With continued funding from a Terry Fox New Frontiers Program Project Grant (PPG), researchers at the University of British Columbia (UBC) have answered one of the biggest questions in the study of synovial sarcoma: where does this cancer begin?
In a new study published in Nature Communications, the team discovered that synovial sarcoma develops when a rare subset of fibroblasts become cancerous. By understanding where and how these tumours first form, the team can now begin identifying new ways to target and treat this devastating disease.
Closing a long-standing gap in cancer biology
Synovial sarcoma is a rare and aggressive soft tissue cancer that most often affects adolescents and young adults. These tumours have similarities to osteosarcoma, the cancer Terry Fox had; they are relatively rare, typically occur in the limbs of young people and spread aggressively. However, while cancer research has led to improved chemotherapy and survival for osteosarcoma, similar advances have not yet been achieved for synovial sarcoma. As a result, outcomes remain poor, with fewer than half of patients surviving ten years and only around a quarter surviving two years when the cancer has metastasized.
This disease also has unique biological features, including the presence of a hallmark oncogene called SS18::SSX – a fusion of two genes that disrupts normal cell behaviour.
To uncover the tumour’s starting point, the team created a mouse model expressing the same SS18::SSX fusion gene found in synovial sarcomas. With additional support from TFRI’s Marathon of Hope Cancer Centres Network, they validated the model using human tumour samples. When the fusion gene was introduced into mice, the animals developed synovial sarcomas that replicated human tumours 100 per cent of the time.
Using this model, the team applied advanced “omics” technologies to understand how SS18::SSX transforms healthy fibroblasts into tumours. Not only did they uncover how the fusion gene reprograms fibroblasts into a cancerous state, but they also discovered why synovial sarcomas are “immune cold,” making them difficult for the immune system to detect and attack.
This study also showed that SS18::SSX can push fibroblasts back into an early, embryonic state where they grow and divide rapidly, helping explain the cancer’s aggressive behaviour.
Turning discoveries into hope
Together, these findings shed light on key questions in the study of synovial sarcoma. With this validated model, the team is now actively exploring weaknesses within these tumours and testing new strategies to target them.

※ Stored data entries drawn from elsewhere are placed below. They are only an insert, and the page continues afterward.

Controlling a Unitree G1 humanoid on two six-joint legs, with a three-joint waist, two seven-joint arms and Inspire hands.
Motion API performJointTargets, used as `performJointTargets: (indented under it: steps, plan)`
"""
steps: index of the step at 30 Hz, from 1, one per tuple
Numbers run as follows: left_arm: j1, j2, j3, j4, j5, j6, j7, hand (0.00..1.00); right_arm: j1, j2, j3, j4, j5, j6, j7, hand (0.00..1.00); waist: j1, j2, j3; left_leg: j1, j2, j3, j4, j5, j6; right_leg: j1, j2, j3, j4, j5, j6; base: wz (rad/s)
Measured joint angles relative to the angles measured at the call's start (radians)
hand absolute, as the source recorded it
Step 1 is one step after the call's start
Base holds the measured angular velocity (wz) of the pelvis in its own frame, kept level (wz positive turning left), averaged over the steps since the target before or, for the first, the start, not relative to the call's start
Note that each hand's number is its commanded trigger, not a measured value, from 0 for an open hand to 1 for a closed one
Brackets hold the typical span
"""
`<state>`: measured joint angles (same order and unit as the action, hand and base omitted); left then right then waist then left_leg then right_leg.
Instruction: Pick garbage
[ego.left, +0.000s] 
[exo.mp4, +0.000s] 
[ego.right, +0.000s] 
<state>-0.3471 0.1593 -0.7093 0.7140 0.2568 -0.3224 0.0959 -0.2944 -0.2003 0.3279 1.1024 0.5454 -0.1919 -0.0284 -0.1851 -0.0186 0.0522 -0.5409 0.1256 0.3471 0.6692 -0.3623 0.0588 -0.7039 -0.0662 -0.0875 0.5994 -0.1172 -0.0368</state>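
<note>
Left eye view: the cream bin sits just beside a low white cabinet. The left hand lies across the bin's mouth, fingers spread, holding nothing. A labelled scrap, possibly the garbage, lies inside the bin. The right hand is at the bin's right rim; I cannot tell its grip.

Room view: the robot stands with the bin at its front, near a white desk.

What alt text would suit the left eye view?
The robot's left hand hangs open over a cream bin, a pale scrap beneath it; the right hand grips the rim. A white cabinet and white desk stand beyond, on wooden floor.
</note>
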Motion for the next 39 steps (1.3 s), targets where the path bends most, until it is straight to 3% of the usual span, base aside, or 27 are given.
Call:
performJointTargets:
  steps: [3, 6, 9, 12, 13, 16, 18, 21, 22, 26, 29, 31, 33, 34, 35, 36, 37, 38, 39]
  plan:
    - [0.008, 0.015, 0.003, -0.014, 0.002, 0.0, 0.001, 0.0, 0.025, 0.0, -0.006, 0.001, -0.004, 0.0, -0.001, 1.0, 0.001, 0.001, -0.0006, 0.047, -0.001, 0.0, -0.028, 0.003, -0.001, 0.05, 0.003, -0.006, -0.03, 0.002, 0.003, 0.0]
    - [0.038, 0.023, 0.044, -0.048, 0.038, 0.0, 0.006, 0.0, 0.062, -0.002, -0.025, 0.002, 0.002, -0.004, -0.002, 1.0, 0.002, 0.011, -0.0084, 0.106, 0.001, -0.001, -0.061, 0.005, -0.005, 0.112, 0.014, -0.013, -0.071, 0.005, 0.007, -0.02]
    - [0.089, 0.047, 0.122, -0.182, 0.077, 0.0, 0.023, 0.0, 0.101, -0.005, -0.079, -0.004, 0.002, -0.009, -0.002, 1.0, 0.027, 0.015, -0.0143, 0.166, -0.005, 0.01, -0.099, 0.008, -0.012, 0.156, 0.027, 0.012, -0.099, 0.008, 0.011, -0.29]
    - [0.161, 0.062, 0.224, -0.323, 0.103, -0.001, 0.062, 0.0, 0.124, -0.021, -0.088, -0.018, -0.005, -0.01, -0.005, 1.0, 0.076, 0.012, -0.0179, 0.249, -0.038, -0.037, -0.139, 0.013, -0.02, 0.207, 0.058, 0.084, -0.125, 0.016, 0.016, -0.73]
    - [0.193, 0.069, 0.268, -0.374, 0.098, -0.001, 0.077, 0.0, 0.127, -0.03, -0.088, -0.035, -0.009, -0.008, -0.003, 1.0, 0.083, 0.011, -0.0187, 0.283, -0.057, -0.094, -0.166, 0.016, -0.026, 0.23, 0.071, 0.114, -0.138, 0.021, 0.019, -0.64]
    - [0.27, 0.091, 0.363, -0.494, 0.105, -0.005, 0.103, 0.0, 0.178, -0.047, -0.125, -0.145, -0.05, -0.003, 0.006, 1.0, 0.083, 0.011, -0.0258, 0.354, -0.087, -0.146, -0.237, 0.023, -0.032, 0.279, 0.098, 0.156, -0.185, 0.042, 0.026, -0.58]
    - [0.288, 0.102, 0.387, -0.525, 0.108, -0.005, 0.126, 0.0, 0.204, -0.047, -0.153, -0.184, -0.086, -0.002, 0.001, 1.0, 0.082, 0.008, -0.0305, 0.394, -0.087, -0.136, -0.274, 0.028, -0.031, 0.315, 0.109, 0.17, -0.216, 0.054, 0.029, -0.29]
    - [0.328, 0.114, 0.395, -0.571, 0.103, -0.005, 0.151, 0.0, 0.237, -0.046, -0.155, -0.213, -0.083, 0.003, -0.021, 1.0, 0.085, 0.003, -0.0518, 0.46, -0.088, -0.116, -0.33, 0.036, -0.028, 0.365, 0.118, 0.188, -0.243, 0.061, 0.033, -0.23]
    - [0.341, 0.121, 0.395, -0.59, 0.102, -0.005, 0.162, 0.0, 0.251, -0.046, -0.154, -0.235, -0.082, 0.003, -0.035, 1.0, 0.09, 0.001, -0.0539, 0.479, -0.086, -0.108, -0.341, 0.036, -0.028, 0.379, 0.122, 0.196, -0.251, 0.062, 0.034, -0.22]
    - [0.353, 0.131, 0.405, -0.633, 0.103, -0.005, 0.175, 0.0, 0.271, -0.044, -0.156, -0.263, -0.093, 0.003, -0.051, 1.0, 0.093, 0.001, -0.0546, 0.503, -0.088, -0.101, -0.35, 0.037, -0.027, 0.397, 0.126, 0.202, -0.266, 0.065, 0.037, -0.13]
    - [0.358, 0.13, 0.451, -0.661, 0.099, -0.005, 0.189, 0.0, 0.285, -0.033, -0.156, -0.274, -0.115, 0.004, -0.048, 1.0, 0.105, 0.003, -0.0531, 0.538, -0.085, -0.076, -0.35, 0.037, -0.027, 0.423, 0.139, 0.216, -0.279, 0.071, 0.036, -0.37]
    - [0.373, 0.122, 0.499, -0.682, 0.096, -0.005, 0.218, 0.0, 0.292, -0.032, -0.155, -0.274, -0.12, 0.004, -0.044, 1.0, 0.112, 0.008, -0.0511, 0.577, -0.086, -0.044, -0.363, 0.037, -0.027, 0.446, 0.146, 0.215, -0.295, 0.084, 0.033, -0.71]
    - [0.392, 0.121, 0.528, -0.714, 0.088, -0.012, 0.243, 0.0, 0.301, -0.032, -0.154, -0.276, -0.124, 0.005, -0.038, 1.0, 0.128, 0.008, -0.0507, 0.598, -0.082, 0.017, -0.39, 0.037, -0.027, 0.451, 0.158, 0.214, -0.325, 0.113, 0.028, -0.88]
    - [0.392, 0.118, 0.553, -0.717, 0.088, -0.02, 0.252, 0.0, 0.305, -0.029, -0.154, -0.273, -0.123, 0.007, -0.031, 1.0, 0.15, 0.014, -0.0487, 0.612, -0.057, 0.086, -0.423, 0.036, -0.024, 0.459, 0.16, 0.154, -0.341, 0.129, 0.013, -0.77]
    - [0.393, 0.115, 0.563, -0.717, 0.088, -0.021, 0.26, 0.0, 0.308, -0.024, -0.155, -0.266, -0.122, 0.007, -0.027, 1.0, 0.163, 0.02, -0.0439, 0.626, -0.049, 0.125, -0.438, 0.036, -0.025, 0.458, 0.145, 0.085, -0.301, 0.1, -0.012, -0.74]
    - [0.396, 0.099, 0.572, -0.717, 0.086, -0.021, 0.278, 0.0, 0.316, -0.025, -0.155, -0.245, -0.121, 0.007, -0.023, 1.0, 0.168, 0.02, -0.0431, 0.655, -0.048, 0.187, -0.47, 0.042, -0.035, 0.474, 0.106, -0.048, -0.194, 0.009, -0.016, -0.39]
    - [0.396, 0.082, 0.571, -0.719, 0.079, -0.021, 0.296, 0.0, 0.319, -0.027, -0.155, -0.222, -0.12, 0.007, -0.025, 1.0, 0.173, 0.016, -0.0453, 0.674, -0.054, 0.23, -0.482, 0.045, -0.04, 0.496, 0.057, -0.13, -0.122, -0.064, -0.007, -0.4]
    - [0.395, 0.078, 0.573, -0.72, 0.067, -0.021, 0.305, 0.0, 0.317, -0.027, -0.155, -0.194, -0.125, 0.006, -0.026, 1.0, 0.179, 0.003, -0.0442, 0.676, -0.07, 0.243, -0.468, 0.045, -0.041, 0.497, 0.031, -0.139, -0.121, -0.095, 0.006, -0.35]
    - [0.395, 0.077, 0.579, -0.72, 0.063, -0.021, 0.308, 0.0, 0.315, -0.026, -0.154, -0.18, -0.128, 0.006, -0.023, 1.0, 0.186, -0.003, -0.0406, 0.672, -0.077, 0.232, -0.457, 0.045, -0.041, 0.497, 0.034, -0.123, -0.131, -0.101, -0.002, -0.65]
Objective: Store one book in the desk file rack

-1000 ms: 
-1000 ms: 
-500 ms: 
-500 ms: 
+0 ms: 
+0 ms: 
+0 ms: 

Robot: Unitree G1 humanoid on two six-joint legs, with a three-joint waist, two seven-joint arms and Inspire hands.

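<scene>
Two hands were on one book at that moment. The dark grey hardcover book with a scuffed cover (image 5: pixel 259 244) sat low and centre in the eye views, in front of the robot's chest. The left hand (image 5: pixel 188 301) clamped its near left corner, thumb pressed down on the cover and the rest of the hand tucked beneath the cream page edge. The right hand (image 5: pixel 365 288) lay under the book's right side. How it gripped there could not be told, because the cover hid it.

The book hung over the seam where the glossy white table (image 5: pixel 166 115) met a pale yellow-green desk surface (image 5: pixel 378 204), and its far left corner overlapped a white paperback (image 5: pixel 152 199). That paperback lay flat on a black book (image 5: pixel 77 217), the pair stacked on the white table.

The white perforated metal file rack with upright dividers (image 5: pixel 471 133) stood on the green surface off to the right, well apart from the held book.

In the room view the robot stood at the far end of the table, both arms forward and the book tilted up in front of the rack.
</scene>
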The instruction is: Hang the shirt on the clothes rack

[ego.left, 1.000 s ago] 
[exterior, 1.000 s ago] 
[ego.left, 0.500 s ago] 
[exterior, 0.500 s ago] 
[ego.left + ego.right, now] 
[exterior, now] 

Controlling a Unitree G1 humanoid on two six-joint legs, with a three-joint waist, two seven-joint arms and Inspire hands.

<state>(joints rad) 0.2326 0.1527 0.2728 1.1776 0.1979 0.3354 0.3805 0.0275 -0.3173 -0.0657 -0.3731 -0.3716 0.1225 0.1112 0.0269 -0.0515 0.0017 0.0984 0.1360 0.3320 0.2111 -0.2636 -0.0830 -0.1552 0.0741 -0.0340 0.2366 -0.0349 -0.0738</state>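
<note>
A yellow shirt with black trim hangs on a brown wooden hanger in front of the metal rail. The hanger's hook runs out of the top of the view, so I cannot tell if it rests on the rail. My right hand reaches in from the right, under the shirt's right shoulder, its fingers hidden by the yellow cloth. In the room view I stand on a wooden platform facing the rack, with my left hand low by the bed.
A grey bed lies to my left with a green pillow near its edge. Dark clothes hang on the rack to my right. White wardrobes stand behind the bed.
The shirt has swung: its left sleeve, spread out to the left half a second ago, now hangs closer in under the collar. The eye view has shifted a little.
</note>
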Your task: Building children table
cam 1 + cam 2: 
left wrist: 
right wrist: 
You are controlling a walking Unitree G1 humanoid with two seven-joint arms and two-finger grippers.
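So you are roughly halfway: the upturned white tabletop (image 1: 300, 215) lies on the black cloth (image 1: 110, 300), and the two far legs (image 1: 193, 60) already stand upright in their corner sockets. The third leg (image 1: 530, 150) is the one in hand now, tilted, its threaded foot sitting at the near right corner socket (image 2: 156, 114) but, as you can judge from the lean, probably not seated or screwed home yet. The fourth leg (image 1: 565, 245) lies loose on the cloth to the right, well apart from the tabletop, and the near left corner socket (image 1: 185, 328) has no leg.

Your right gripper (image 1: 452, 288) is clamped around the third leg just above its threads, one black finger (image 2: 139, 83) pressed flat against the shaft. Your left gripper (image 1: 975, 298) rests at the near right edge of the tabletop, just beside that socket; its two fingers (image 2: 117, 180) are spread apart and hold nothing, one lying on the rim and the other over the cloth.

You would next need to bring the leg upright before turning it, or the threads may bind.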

“This achievement was truly a team effort made possible by long-term support from the Terry Fox Research Institute,” says Dr. Michael Underhill, a professor at UBC and member of the PPG team.
“Now that we understand how synovial sarcoma starts, we have a path forward. Our goal is to turn that knowledge into more effective, personalized therapies that offer real hope to patients and families facing this cancer, and possibly other forms of cancer too.”
This study was funded by a Terry Fox New Frontiers Program Project Grant in New vistas on cancer biology and treatment: conceptual advancements from the forme fruste project. This project was renewed in 2025 to focus on improving outcomes for six types of sarcoma.